2. You demand that your child agrees with you on everything.

Children are individuals, with their own beliefs and perceptions. While the right is right and wrong is wrong, when it comes to opinions and beliefs, allow your child some room to develop their own. By not allowing them to express their thoughts, you are inhibiting them from having their own opinions and from developing good decision-making skills.

3. You make excessive jokes at your child’s expense.

Most parents joke about their parents, but there is a major difference between joking and bullying. Before you say a joke about your child, imagine things from their point of view. Is this joke all in good fun, or is it toxic and mean?

4. You rage out, a lot.

Unpredictable rage towards your children, or in general, will ultimately make them terrified of you. Making your kids fear you don’t make them respect you- and ultimately, it will cause them to lose trust. Rather than allowing your anger to get the best of you, take a step back and think before you react.

5. You criticize their friends.

Every kid has a friend from time to time that might frustrate you, or won’t align with what you want for your child. However, when you criticize the child to your child, they are going to take it as a criticism toward them. Rather than finding reasons not to like them, try to see your child’s friend from their perspective.

6. You use labels.

Your children are NOT their bad behaviors. Please repeat this after me. When your child acts selfishly, that doesn’t mean they are inherently selfish. When you label them like this, you are setting them up for failure. Instead of labeling your child as their bad behavior, work on the behavior and help them fix it.
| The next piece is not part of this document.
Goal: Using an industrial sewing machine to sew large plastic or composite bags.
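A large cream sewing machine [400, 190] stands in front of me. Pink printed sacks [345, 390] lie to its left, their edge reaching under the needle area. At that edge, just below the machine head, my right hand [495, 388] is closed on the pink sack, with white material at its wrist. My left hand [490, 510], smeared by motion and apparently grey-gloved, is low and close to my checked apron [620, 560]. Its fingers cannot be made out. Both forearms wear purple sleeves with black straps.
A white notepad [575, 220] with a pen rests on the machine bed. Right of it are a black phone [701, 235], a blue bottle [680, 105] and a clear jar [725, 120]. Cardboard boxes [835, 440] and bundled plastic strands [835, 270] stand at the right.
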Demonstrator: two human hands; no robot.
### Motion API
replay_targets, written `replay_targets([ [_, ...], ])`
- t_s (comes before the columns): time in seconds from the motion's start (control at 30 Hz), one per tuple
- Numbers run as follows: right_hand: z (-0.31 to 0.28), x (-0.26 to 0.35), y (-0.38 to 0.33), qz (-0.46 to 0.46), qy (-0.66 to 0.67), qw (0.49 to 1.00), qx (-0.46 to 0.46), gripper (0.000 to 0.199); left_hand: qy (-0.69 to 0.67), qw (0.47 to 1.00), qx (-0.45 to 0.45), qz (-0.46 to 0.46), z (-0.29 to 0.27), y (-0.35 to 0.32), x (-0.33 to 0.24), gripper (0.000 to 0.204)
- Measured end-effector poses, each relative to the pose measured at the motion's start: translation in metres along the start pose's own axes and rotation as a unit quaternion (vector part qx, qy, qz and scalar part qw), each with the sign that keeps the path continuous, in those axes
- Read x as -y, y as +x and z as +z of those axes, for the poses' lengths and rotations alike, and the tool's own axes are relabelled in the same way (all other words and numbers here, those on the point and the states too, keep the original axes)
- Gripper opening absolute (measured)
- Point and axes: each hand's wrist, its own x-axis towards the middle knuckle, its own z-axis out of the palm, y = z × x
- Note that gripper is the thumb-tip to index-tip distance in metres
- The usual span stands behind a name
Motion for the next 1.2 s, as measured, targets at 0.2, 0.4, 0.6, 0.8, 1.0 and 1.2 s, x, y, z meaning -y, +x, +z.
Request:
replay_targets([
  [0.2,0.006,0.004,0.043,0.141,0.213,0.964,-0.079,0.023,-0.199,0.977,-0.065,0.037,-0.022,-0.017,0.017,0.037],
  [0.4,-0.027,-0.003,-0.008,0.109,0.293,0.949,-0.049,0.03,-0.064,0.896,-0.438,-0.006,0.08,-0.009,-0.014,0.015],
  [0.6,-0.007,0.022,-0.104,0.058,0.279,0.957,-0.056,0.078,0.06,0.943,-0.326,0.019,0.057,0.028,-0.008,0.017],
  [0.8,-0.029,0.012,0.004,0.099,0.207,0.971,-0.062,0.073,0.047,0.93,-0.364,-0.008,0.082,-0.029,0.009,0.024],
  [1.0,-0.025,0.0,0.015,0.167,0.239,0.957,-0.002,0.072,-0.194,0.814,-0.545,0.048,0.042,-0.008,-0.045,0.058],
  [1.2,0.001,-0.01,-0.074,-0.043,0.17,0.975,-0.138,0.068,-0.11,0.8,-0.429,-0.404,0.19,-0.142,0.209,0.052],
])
7. You use absolute wording, like “You always” or “You never”

When you say things like “You never do your chores right,” or “You always mess everything up,” you don’t allow room to grow. Try to approach the situation, with, “You seem to have a hard time and get frustrated with your chores. How can we work on them together?”

8. You co-opt their goals.

While it’s one thing to help and encourage your child and to be present in their interests, you shouldn’t completely take over. For example, say you have a daughter that is a girl scout. And she needs to sell cookies. You want her to do it- so you take over and do it yourself. In turn, your daughter doesn’t learn how to reach goals, she grows depending on you to do it for her. Instead, sit down with your child and explain the goal, and ask her for ideas to reach it. Pitch in a few of your own, and show her how.

9. You don’t respect their boundaries.

Everyone needs boundaries. It’s okay to monitor your child and check up on them to keep them safe. But it’s not okay to not allow them any privacy and to constantly walk all over them. Don’t share your problems with them. Set limits, and respect them.